Sci Rep. 2025 Apr 17;15(1):13318. doi: 10.1038/s41598-025-97247-1.
This study aimed to develop an interpretable machine learning model that accurately predicts Ki-67 expression in breast cancer (BC) patients using a combination of dynamic-contrast enhanced magnetic resonance imaging (DCE-MRI) radiomics and clinical-imaging features. A total of 195 BC patients, including 201 lesions, were enrolled retrospectively. These lesions were randomized into training and testing set (7:3). The correlation between clinical-imaging features and Ki-67 expression was analyzed via univariate analysis and binary logistic regression, leading to the development of a Clinical-imaging model. Radiomics features were extracted based on the early and delayed phases of DCE-MRI. These features were screened by Pearson correlation coefficient and recursive feature elimination (RFE). The logistic regression classifier was used to develop the Radiomics model. The clinical imaging and radiomics features were combined to form a Combined model. The Shapley Additive Explanation (SHAP) algorithm was employed to explain the optimal model, and the AUC was used to assess the model's performance. Ki-67 expression was markedly different from the internal enhancement pattern and necrosis among the imaging features. Compared to the Clinical-imaging model (AUC = 0.682), the AUCs of the Radiomics and the Combined models in the training set were 0.797 and 0.821, respectively. Clinical-imaging, Radiomics, and Combined models had AUCs of 0.666, 0.796, and 0.802 in the test set. Based on the IDI results, the combined model outperformed the Clinical-imaging and Radiomics models in the training set by 11.8% and 2.1%, respectively. They increased by 11% and 1.74% in the test set. SHAP analysis showed that ph2-original-shape-surface volume ratio was the most important feature of the model. Based on clinical-imaging features and DCE-MRI radiomics, the interpretable machine learning model can accurately predict the expression of Ki-67 in BC. Combining the SHAP algorithm with the model improves its interpretability, which may assist clinicians in formulating more accurate treatment strategies.

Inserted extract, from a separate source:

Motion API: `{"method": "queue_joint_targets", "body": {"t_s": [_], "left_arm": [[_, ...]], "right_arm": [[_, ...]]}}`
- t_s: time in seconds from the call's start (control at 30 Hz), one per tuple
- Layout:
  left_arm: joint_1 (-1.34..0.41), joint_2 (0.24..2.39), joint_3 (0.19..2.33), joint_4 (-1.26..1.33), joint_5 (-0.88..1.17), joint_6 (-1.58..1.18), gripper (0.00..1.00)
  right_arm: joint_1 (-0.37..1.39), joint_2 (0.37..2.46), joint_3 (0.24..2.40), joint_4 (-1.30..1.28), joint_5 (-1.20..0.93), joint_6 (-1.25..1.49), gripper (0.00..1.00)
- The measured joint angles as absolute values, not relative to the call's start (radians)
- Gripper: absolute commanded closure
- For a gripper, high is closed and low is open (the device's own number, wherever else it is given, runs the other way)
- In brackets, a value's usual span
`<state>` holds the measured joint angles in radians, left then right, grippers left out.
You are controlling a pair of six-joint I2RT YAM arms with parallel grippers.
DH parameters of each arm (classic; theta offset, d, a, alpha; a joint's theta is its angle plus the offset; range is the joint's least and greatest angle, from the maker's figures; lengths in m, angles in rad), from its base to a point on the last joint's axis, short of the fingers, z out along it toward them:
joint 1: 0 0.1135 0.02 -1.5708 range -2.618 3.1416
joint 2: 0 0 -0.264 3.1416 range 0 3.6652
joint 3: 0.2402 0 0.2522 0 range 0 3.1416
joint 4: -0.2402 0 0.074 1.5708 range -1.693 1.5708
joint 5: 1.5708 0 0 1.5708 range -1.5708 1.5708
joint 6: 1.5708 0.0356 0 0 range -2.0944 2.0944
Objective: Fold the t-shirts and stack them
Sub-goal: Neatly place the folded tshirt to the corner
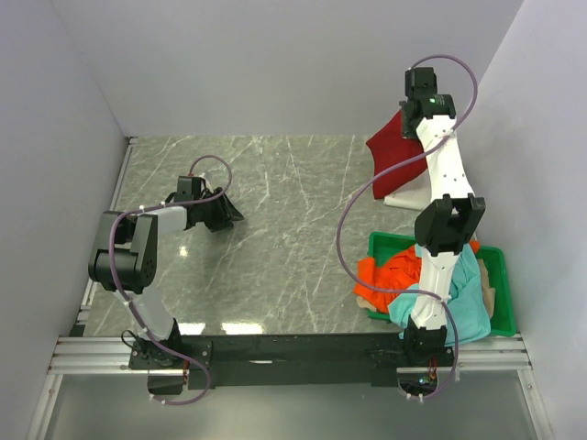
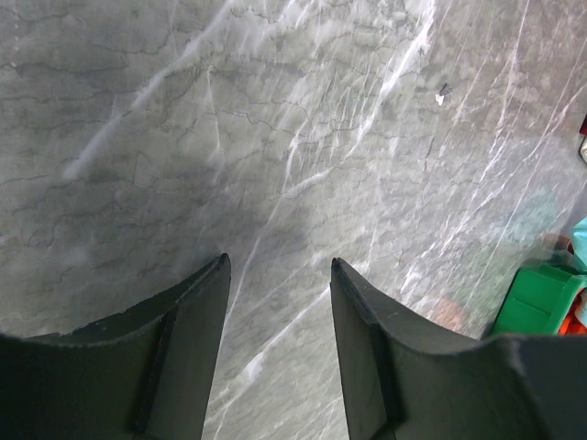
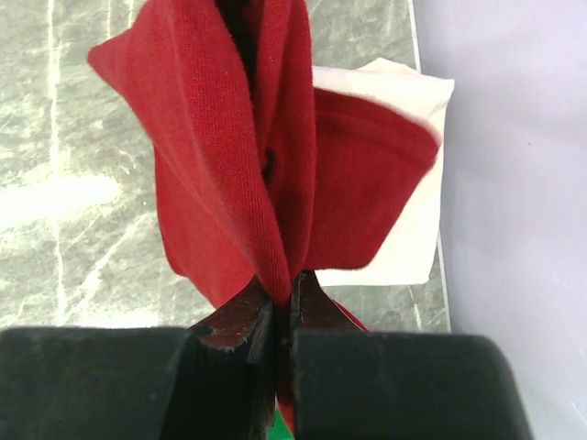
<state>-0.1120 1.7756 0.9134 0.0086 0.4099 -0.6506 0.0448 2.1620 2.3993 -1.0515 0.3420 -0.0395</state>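
Observation:
My right gripper (image 3: 283, 286) is shut on the dark red t-shirt (image 3: 248, 156), which hangs bunched from its jaws at the table's far right (image 1: 393, 145). Under it lies a folded white t-shirt (image 3: 417, 220), seen in the top view (image 1: 402, 194) beside the right wall. An orange t-shirt (image 1: 390, 270) and a teal t-shirt (image 1: 459, 307) sit crumpled in the green tray (image 1: 500, 275). My left gripper (image 2: 280, 266) hovers open over bare marble on the left side (image 1: 225, 209), with nothing between its fingers.
The green plastic tray stands at the near right, its corner showing in the left wrist view (image 2: 537, 302). Grey walls close in the table on the left, back and right. A purple cable (image 1: 353, 220) loops from the right arm over the table.

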Motion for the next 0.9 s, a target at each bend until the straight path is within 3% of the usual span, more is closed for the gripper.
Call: {"method": "queue_joint_targets", "body": {"t_s": [0.9], "left_arm": [[-0.112,1.782,0.907,0.031,0.419,-0.651,0.45]], "right_arm": [[-0.051,2.119,2.397,-1.096,0.211,0.011,1.0]]}}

本研究旨在开发一种可解释的机器学习模型,该模型使用动态对比增强磁共振成像(DCE-MRI)影像组学和临床影像特征的组合,准确预测乳腺癌(BC)患者的Ki-67表达。共回顾性纳入了195例BC患者,包括201个病灶。这些病灶被随机分为训练集和测试集(7:3)。通过单因素分析和二元逻辑回归分析临床影像特征与Ki-67表达之间的相关性,从而开发出临床影像模型。基于DCE-MRI的早期和延迟期提取影像组学特征。这些特征通过Pearson相关系数和递归特征消除(RFE)进行筛选。使用逻辑回归分类器开发影像组学模型。将临床影像和影像组学特征相结合形成联合模型。采用Shapley加性解释(SHAP)算法解释最优模型,并使用曲线下面积(AUC)评估模型性能。在影像特征中,Ki-67表达与内部强化模式和坏死明显不同。与临床影像模型(AUC = 0.682)相比,训练集中影像组学模型和联合模型的AUC分别为0.797和0.821。临床影像模型、影像组学模型和联合模型在测试集中的AUC分别为0.666、0.796和0.802。基于净重新分类改善指数(IDI)结果,联合模型在训练集中分别比临床影像模型和影像组学模型表现优11.8%和2.1%。在测试集中分别提高了11%和1.74%。SHAP分析表明,ph2-原始形状-表面体积比是该模型最重要的特征。基于临床影像特征和DCE-MRI影像组学,可解释的机器学习模型能够准确预测BC中Ki-67的表达。将SHAP算法与该模型相结合可提高其可解释性,这可能有助于临床医生制定更准确的治疗策略。